Looking out from under the eyebrows of a physicist, multi-universe theory has some distinct benefits. Important conundrums in understanding this physical universe are (somewhat) resolved, if one assumes there are many universes. I’ve heard no reports of human-scale effects caused by there being many universes. In fact, as one might guess, it’s thought to be extremely difficult to detect the presence of another universe. There’s no iPhone app, even in the development phase, to determine how many universes are near me, where are they located, and whether they are currently open. Experiencing the multiverse of physicists is an intellectual experience, similar in character to experiencing the chemical bond in O2. Not to worry, there are ravens.

Exchanging looks with a raven feels like different universes rubbing against one another. And this exchange does change my experience of this place, this universe.
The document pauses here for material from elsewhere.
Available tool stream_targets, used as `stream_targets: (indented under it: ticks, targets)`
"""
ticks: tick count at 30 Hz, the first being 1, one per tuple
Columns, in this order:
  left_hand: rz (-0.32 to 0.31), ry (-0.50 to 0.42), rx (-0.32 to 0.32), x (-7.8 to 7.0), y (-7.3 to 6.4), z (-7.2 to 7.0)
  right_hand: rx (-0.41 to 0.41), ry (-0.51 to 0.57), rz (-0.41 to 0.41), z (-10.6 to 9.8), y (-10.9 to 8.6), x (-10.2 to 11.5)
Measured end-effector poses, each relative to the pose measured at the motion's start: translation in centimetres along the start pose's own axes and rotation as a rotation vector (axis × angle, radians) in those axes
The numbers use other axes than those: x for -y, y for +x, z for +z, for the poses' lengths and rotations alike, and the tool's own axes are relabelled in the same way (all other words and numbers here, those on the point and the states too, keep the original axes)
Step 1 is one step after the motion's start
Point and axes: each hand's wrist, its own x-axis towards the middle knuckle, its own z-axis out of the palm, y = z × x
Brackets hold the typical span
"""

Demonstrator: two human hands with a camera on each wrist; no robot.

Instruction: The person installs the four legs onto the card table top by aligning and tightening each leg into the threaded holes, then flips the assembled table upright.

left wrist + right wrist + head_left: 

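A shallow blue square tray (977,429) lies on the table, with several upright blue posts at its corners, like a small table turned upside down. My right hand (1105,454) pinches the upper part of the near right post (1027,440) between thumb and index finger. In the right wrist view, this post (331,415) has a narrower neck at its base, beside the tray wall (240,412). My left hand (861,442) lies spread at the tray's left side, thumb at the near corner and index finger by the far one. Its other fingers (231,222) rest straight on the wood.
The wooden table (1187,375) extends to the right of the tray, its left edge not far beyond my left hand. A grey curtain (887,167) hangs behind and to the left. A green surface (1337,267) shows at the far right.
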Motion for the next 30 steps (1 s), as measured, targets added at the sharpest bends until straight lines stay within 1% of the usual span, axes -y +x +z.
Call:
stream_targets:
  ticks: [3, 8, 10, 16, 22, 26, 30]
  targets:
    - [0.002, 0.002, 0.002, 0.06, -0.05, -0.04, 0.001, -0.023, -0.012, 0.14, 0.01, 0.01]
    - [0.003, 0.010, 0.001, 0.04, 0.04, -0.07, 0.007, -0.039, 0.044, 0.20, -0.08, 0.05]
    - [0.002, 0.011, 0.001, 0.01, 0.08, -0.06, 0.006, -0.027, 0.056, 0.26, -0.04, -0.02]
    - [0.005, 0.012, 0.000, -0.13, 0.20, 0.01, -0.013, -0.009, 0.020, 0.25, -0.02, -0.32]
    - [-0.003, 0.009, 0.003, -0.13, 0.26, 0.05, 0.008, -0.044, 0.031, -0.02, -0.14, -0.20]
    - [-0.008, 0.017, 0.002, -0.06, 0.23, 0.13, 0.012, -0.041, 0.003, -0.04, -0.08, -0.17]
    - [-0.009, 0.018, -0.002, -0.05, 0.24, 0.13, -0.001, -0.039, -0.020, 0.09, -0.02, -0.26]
The nod of the raven weakens the dichotomy of inside/outside. I don’t know why a raven catching my eye would cause my boundary between inside and outside to liquefy. I’m not clear why that look of inquiry would cause a suspension of my certainty about the way the world is. Why it causes a pause over the use of ‘my,’ as in ‘my boundary’ and ‘my certainty.’ If it is true, as Koun Yamada claims, that my essential nature and the substance of the world are one, then that dark fire of substance known as raven reveals my nature to be more mysterious than I assumed. Who rises on these dark wings, stirred up from the nova dust?

Photo by Tim Walters

Before the Big Bang, before this moment, a look is exchanged. Breathing, the space surrounding raven expands and contracts.




Field Notes

Raven watching can cause me to wonder whether I’m awake in a dream. When reading “On Mere Being” I have similar feelings. Stevens creates the world in twelve lines, and it’s the world I’m dreaming. At its center sings a bird whose song is foreign, meaningless, yet it speaks directly to me in this dream we share. -CG

Of Mere Being

By Wallace Stevens

The palm at the end of the mind,
Beyond the last thought, rises
In the bronze decor,
A gold-feathered bird
Sings in the palm, without human meaning,
Without human feeling, a foreign song.
You know then that it is not the reason
That makes us happy or unhappy.
The bird sings. Its feathers shine.
The palm stands on the edge of space.
The wind moves slowly in the branches.
The bird’s fire-fangled feathers dangle down.

From The Palm at the End of the Mind: Selected Poems and a Play by Wallace Stevens (Alfred A. Knopf, 1971).